Rivayetlere göre Ömer (r.a)'ın müslüman oluşu, Resulullah (s.a.s)'ın
yapmış olduğu; ALLAHım! İslâmı Ömer b. el-Hattab veya Amr b. Hişam (Ebû
Cehil) ile yücelt" şeklinde bir duanın sonucu olarak gerçekleşmişti
(İbnul-Hacer el-Askalânî, el-İsâbe fi Temyîzi's-Sahâbe, Bağdat t.y., II,
518; İbn Sa'd, aynı yer; Suyûtî, a.g.e., 125).

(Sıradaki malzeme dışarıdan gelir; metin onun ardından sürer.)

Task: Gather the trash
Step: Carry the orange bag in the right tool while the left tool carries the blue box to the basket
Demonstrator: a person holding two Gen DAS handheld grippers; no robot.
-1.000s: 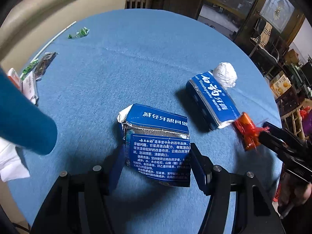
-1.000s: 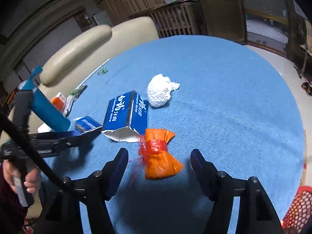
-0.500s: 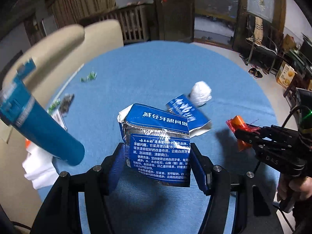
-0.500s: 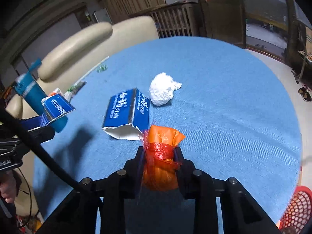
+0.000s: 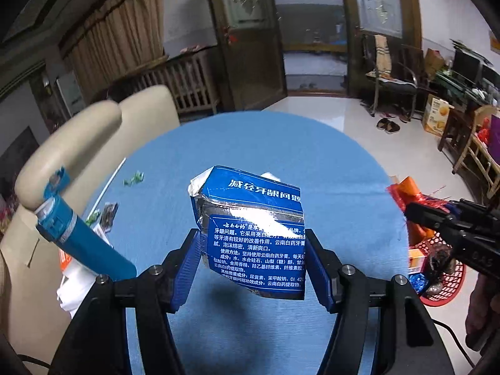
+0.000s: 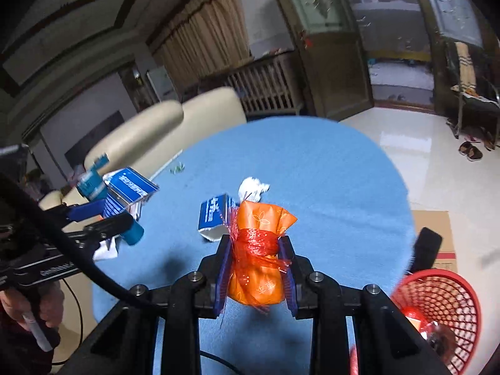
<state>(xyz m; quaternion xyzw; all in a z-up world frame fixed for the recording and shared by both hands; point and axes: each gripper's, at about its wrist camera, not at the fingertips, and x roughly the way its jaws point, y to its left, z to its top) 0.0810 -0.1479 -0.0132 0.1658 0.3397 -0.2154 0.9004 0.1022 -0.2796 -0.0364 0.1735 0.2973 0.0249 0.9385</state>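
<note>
My left gripper (image 5: pixel 253 262) is shut on a crushed blue toothpaste box (image 5: pixel 253 231) and holds it well above the round blue table (image 5: pixel 281 147). My right gripper (image 6: pixel 256 275) is shut on an orange wrapper tied with red mesh (image 6: pixel 257 250), also lifted off the table; it shows at the right in the left wrist view (image 5: pixel 409 197). A second blue toothpaste box (image 6: pixel 212 215) and a crumpled white paper ball (image 6: pixel 251 187) lie on the table. A red mesh bin (image 6: pixel 437 306) with trash in it stands right of the table.
A blue tube (image 5: pixel 78 237) leans at the table's left edge beside white paper and small packets (image 5: pixel 107 215). A green scrap (image 5: pixel 134 178) lies far left. Cream chairs (image 5: pixel 75 150) stand behind the table. A cardboard box (image 6: pixel 434 228) lies on the floor.
Both grippers have risen off the table with their loads. The right gripper closed on the orange wrapper during the past second. The red bin has come into view.
</note>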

Ömer (r.a), risaletin altıncı yılında müslüman olmuştur. O, iman
edenlerin arasına katıldığı zaman müslümanların sayısı yetmiş seksen
kişi kadardı (İbn Sa'd, aynı yer).

Mekkeli müşriklerin, gösterdiği zorbaca tepkiden dolayı müslümanlar,
Beytullah'a gidip namaz kılamıyor ve ancak gizlice bir araya
gelebiliyorlardı. Ömer (r.a) müslüman olunca doğruca Beytullah'ın yanına
gitti ve müslüman olduğunu haykırdı. Orada bulunanlar şiddetli tepki
gösterdi. Ancak o, müşriklere karşı savaşını sürdürerek onların,
müslümanlara gösterdiği muhalefeti kırdı ve bir avuç müslümanla birlikte
herkesin gözü önünde Beytullah'ta namaza durdu. Onun bu şekilde
saflarına katılması müslümanlara büyük bir moral desteği sağlamıştı.
Abdullah İbn Mes'ud'un; "Ömer'in müslüman oluşu bir fetihti"
(Üsdül-Ğâbe, IV,151; İbn Sa'd, a.g.e., III, 270) sözü bunu açıkça ortaya
koymaktadır. Taberî'nin İbn Abbas'tan tahric ettiği bir hadise göre,
müslümanlığını ilk ilân eden kimse Hz. Ömer (r.a) olmuştur (Suyûtî,
a.g.e.,129). Ömer (r.a) benliğini kuşatan imanın verdiği heyecanla,
küfre karşı açık ve net bir şekilde, hiç bir tehdide aldırış etmeden
mücadele ediyordu. Müşrikler, şecaat ve kararlılığını eskiden beri
bildikleri için ona sataşmaya cesaret edemiyorlardı.

Müslüman olduktan sonra sürekli Resulullah (s.a.s)'ın yanında bulunmuş,
onu korumak için elinden gelen gayreti göstermiştir.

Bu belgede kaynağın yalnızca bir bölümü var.